Réouverture du détroit d'Ormuz 

L'Iran s'engage à "assurer la sécurité du passage des navires commerciaux, sans frais pendant 60 jours uniquement, du golfe Persique vers la mer d'Oman, et inversement. Le trafic des navires commerciaux commencera immédiatement" et sera pleinement rétabli dans un délai de 30 jours, une fois le détroit d'Ormuz déminé.

Plan de 300 milliards de dollars pour l'Iran 

Les Etats-Unis et leurs partenaires régionaux élaboreront un plan "d'un montant d'au moins 300 milliards de dollars, destiné à la reconstruction et au développement économique" de l'Iran.

Levée des sanctions 

Les Etats-Unis "s'engagent à mettre fin à tous les types de sanctions" unilatérales et internationales contre l'Iran, selon un calendrier qui sera convenu dans l'accord final.

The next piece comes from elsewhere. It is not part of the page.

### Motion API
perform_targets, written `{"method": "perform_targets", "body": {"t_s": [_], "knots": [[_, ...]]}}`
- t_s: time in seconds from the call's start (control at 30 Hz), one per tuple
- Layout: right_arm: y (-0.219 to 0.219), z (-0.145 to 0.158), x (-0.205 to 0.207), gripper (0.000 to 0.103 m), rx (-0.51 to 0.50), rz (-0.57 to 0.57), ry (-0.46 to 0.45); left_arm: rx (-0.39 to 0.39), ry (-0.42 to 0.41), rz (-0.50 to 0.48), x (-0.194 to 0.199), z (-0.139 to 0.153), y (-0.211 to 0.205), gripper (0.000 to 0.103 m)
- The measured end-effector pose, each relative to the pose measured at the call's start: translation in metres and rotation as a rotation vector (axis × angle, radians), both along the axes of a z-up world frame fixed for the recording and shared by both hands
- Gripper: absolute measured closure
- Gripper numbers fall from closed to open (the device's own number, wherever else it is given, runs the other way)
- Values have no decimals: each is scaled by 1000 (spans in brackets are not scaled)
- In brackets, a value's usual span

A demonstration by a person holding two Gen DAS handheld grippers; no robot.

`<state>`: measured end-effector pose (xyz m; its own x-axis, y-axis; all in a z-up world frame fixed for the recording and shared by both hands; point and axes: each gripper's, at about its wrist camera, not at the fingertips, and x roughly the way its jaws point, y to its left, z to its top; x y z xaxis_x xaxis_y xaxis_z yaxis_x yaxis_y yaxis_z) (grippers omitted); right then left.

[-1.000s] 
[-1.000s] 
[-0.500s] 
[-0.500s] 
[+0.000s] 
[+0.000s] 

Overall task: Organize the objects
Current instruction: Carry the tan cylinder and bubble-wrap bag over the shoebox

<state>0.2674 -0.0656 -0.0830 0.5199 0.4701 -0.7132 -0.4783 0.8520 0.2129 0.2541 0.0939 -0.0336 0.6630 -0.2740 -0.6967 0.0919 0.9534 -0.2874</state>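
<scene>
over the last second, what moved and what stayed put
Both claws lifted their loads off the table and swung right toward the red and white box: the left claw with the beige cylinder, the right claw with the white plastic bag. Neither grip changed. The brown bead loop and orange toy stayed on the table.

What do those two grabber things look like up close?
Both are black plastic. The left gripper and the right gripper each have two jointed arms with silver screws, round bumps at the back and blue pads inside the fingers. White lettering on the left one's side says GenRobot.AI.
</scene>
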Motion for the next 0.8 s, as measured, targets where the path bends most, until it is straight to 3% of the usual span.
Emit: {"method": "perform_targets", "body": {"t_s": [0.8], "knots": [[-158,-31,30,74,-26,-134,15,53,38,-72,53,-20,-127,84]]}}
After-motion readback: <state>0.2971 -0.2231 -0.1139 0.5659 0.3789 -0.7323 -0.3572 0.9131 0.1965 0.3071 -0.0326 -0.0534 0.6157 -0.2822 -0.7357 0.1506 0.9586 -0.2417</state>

En attendant, les Etats-Unis "s'engagent à rendre pleinement disponibles et utilisables les fonds et avoirs de la République islamique d'Iran gelés ou soumis à des restrictions dès la mise en œuvre du présent protocole d'accord".

De façon immédiate et jusqu'à la levée des sanctions, le département du Trésor américain délivrera "des dérogations pour l'exportation de pétrole brut iranien, de produits pétroliers et dérivés, ainsi que pour tous les services associés, y compris les transactions bancaires, les assurances, le transport, etc".

Nucléaire 

L'Iran réaffirme qu'il "ne se procurera ni ne développera d'armes nucléaires".

Le sort de l'uranium enrichi accumulé par l'Iran sera réglé "selon un mécanisme qui sera convenu mutuellement (...) la méthodologie a minima consistant en une méthode de dilution sur place sous la supervision de l'AIEA" (Agence internationale de l'énergie atomique).

En attendant cet accord final, l'Iran "maintiendra le statu quo actuel de son programme nucléaire", et les Etats-Unis "n'imposeront aucune nouvelle sanction et ne déploieront pas de forces supplémentaires dans la région".

Signature 

Selon le Premier ministre pakistanais Shehbaz Sharif, dont la médiation a été cruciale, l'accord a été signé électroniquement et à distance jeudi, heure d'Islamabad, par les présidents iranien Massoud Pezeshkian et américain Donald Trump.

Une cérémonie de signature est confirmée vendredi en Suisse "pour commémorer cet événement marquant et donner le coup d'envoi des discussions techniques".

Résolution de l'ONU 

L'accord final sera entériné par une résolution contraignante du Conseil de sécurité de l'ONU.